These snarky views about anti-Leftist books even infected popular culture that surrounded me when I was young. As an example, I was a big fan of Dirty Dancing[4] when it came out. I was in my early 20s, and Patrick Swayze was so beautiful. Who wouldn’t be impressed? So I paid attention to the story — and I certainly didn’t miss the fact that Swayze’s arch nemesis, the swaggering, dishonest stud, Robbie Gould, justified his immorality by informing Baby, and the viewing audience, that he lived his life according to Ayn Rand:

Robbie Gould: I didn’t blow a summer hauling toasted bagels just to bail out some little chick who probably balled every guy in the place.
[Baby is pouring water into glasses for him]
Robbie Gould: A little precision please, Baby. Some people count and some people don’t.
[Brings out a copy of The Fountainhead from his pocket]
Robbie Gould: Read it.
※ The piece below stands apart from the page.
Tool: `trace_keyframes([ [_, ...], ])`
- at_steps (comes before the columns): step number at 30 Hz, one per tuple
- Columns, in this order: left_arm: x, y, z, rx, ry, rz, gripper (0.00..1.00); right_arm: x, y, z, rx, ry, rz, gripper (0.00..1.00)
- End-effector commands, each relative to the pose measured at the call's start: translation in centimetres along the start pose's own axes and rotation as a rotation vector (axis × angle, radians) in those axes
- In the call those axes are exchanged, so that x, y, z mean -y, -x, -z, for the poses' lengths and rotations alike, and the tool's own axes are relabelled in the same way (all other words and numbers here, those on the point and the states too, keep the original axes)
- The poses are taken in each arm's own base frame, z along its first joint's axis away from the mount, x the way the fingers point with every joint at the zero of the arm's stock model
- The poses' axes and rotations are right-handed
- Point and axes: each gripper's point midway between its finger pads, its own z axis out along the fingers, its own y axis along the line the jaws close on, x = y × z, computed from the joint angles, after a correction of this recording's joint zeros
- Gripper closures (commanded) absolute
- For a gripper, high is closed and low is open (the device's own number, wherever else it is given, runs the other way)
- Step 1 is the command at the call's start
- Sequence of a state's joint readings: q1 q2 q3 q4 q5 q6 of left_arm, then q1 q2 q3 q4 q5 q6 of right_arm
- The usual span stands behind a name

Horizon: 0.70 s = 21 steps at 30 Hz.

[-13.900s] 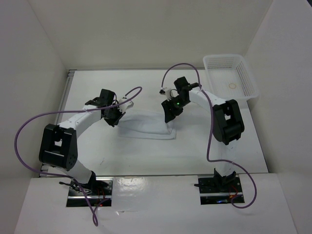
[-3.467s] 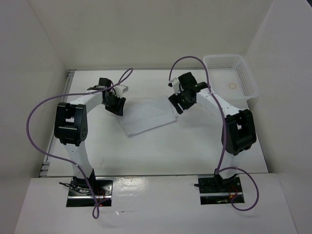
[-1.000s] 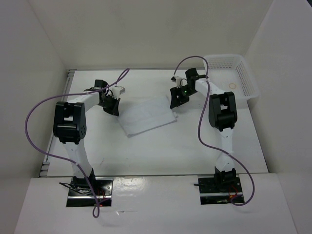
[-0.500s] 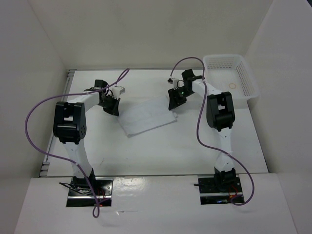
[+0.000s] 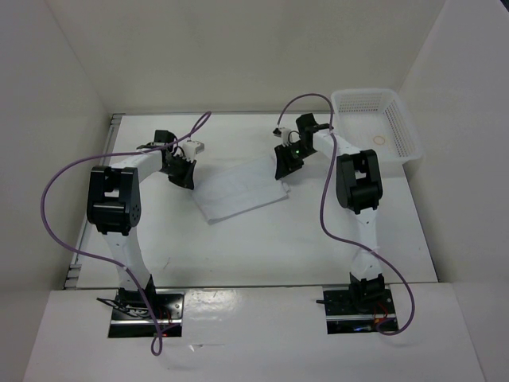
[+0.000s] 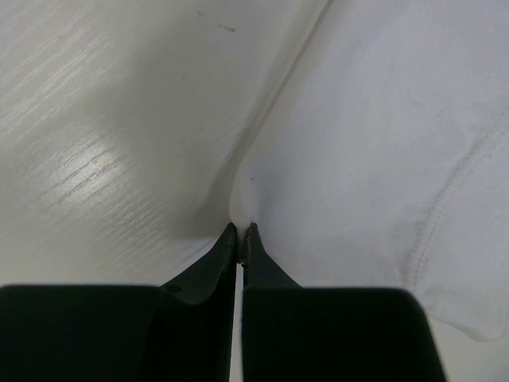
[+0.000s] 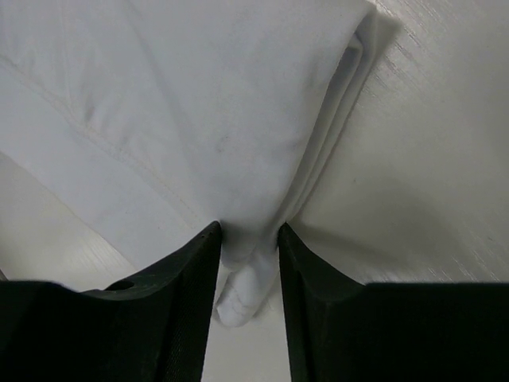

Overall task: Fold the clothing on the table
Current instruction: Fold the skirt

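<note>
The clothing [image 5: 238, 191] is a white folded rectangle lying flat and slanted on the table [image 5: 262, 247]. My left gripper [image 5: 184, 173] is at its far left corner. In the left wrist view that gripper [image 6: 240, 232] is shut on a small pinch of the clothing's [image 6: 374, 135] edge. At the far right corner sits my right gripper [image 5: 282, 171]. In the right wrist view its jaws [image 7: 247, 232] press from both sides on a bunched fold of the clothing [image 7: 199, 95], and a nub of fabric sticks out between the fingers.
A white mesh basket [image 5: 374, 123] stands at the back right corner of the table, with a small ring [image 5: 380, 141] inside it. White walls close in the table on the left, back and right. Purple cables loop over both arms.
My right gripper has shifted slightly left at the clothing's far right corner and its jaws have narrowed onto the fabric. The left gripper and the clothing have stayed put.
</note>
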State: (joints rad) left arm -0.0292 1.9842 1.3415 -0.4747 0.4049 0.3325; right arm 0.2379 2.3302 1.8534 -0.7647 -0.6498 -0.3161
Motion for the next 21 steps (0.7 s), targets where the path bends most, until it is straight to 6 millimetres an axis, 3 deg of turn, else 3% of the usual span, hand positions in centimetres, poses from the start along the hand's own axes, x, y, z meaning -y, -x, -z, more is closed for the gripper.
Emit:
trace_keyframes([
  [1, 0.4, -2.7, -0.4, -0.093, -0.010, 0.042, 1.00, 0.4, -0.6, -1.2, -0.026, -0.003, 0.013, 0.61],
  [8, 0.6, -2.6, -0.4, -0.089, -0.018, 0.043, 1.00, 0.6, -0.7, -1.2, -0.029, -0.011, 0.013, 0.78],
  [11, 0.6, -2.6, -0.4, -0.089, -0.018, 0.043, 1.00, 0.9, -0.8, -1.2, -0.034, -0.030, 0.013, 0.93],
  [18, 0.6, -2.6, -0.4, -0.089, -0.018, 0.043, 1.00, 1.3, -0.7, -0.8, -0.037, -0.065, 0.019, 1.00],
  [21, 0.6, -2.6, -0.4, -0.089, -0.018, 0.043, 1.00, 1.1, 0.3, -0.1, -0.024, -0.097, 0.044, 1.00],
])
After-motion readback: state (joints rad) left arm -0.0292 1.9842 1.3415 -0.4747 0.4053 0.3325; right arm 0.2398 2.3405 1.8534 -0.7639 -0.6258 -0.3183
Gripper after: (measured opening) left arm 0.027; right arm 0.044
I think it’s a book you’ll enjoy, but make sure you return it; I have notes in the margin.
Baby: You make me sick. Stay away from me, stay away from my sister or I’ll have you fired.
[Baby pours the jug of water on his crotch]

Clearly, Ayn’s writing makes people evil and immoral. You may as well read Mein Kampf, since it will have the same poisonous effect on your soul.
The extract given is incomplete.